Comments come amid speculation about role Farage might play if
Boris Johnson becomes PM
The home secretary,
Sajid Javid, has singled out
Nigel Farage and the
Brexit party for praise in a speech in London, saying: “They are not extremists.”
In an incongruous moment in a speech about countering extremism, Javid said “credit” was due to Farage for walking away from his former party, Ukip, as it lurched to the far right. The move will be seen by some as an effort by the Tory party to extend an olive branch to the Brexit party.
Javid’s comments come amid increased speculation about the role Farage and the Brexit party might play alongside a Boris Johnson-led Conservative party. The possibility of a future Tory-Brexit party coalition has been speculated upon, along with various roles for Farage such as a trade envoy to the US.
“And we must give credit where credit is due. So I applaud Nigel Farage for walking away, calling Ukip ‘thugs and extremists’,” Javid said. “Even though his Brexit party has not made my life any easier, I want to be clear – they are not extremists.
“Because it doesn’t help to exaggerate the problem, to demonise anyone with a different view and to see danger when it is not there.”
Under the leadership of Gerard Batten, who quit last month, Ukip became a hardened far-right party, employing the extremist Stephen Yaxley-Lennon, also known as Tommy Robinson, as an adviser on Islam. Farage denounced the party’s shift and his newly formed Brexit party took several seats in the European parliament in May.
But Farage too has been criticised in the past for encouraging extremism with anti-immigrant rhetoric, including the notorious “Breaking Point” poster used in the EU referendum campaign. He has also said he would ban migrants with HIV from entering the UK, would feel uncomfortable if Romanians moved in next door, did not feel comfortable when people spoke a different language on the train and described parts of the UK as a “foreign land”.
Farage warmly welcomed Javid’s comments, tweeting: “So there is some decency left in politics.”
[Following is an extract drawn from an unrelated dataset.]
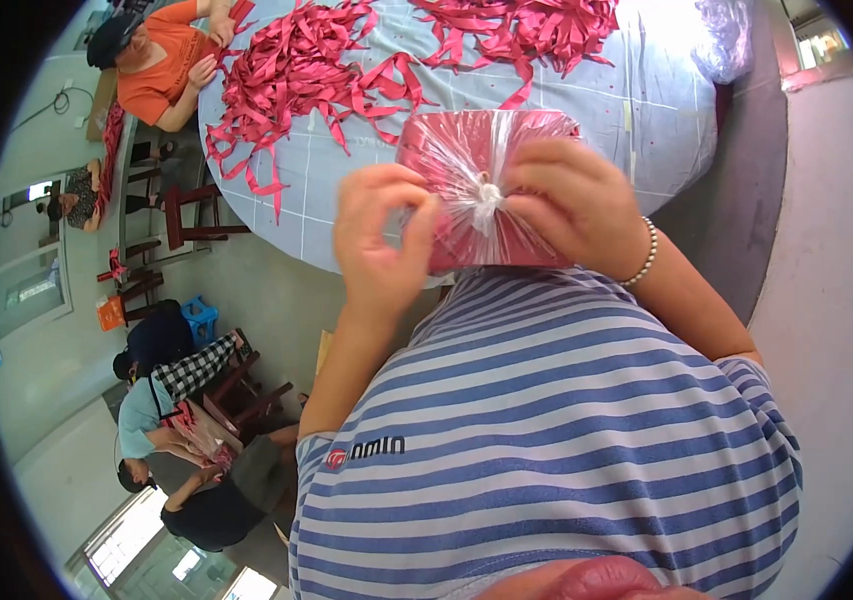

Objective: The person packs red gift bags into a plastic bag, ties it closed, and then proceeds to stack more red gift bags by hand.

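Note:
A clear plastic bag (467, 215), packed with a block of red material, rests at the table's near edge against my striped shirt. Its gathered top is drawn into a white knot (488, 193) in the middle, with creases fanning out from it. My right hand (582, 205), a beaded bracelet at its wrist, pinches the plastic just right of the knot. On the left side of the bag, my left hand (383, 235) has its fingers and thumb curled together on the plastic. The exact bit between its fingertips is hard to see.
Loose red ribbon strips (297, 65) lie heaped on the cloth-covered round table (317, 215), with another ribbon pile (537, 30) behind. Crumpled clear plastic (722, 40) sits far right. A person in orange (172, 65) works across the table. Wooden stools (192, 215) and several other people are at left.

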`<state>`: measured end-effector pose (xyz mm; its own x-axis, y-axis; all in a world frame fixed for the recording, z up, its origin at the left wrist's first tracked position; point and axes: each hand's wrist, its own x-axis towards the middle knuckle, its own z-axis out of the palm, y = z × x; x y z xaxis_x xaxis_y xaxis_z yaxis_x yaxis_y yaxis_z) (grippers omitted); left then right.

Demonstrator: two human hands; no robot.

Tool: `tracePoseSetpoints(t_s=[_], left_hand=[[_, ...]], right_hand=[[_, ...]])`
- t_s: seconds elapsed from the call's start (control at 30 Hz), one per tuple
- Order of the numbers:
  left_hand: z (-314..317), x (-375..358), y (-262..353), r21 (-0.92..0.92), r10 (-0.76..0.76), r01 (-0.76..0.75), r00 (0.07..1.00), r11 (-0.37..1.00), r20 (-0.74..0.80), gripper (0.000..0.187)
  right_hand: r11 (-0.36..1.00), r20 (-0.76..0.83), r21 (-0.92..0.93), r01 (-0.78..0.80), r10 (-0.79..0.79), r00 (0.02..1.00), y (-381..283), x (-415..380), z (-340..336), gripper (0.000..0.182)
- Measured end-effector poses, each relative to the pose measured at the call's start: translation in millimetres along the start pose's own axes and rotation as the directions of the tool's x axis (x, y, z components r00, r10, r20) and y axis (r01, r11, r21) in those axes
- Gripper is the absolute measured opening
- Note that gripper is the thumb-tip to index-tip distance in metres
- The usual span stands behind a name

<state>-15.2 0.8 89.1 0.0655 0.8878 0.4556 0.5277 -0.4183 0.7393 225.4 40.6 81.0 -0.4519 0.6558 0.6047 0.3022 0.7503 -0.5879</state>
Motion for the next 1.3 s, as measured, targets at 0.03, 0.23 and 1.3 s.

Elsewhere in the speech, Javid said he would block some businesses and organisations from sponsoring migrant workers, starting with the activist group Cage, as part of a broader plan to combat extremism. He said groups that did not adhere to British values would be targeted. He singled out Cage and Mend as two organisations that attempt to sow division by portraying the government as anti-Muslim.
Cage describes itself as a campaigning charity that works with people affected by the war on terror. It rose to notoriety in 2015 when it emerged the group had been in contact with Mohammed Emwazi, the British Isis killer known as Jihadi John, before he fled to Syria. The group described him as a “beautiful” person.
Javid also urged public figures to moderate their language as part of the fight against extremism, saying that he “knows what it’s like to be told to go back to where I came from”.
His comments appear to be a retort aimed at Donald Trump, after the US president told four congresswomen of colour, all of whom are US citizens, to “go back home” to other countries.
But the speech also comes at a time when Johnson faces renewed scrutiny for controversial remarks in the past, as he runs to be the leader of the Conservative party and the UK’s next prime minister.
Johnson has been accused of stoking division and extremist views by suggesting last year that Muslim women wearing a burqa looked like letterboxes or bank robbers.
His choice of language has frequently been challenged, including when he referred to the former US president Barack Obama as “part-Kenyan”, when he wrote a poem in the same year about the Turkish president having sex with a goat, and when he referred in 2002 to Commonwealth residents as “flag-waving piccaninnies”.
It emerged this week that he once argued in an essay that Islam had caused the Muslim world to be “literally centuries behind” the west.
Javid, the son of a Pakistani immigrant and of Muslim heritage, who has publicly backed Johnson for the next leader, said everybody had a part to play to stop extremists spreading poisonous narratives.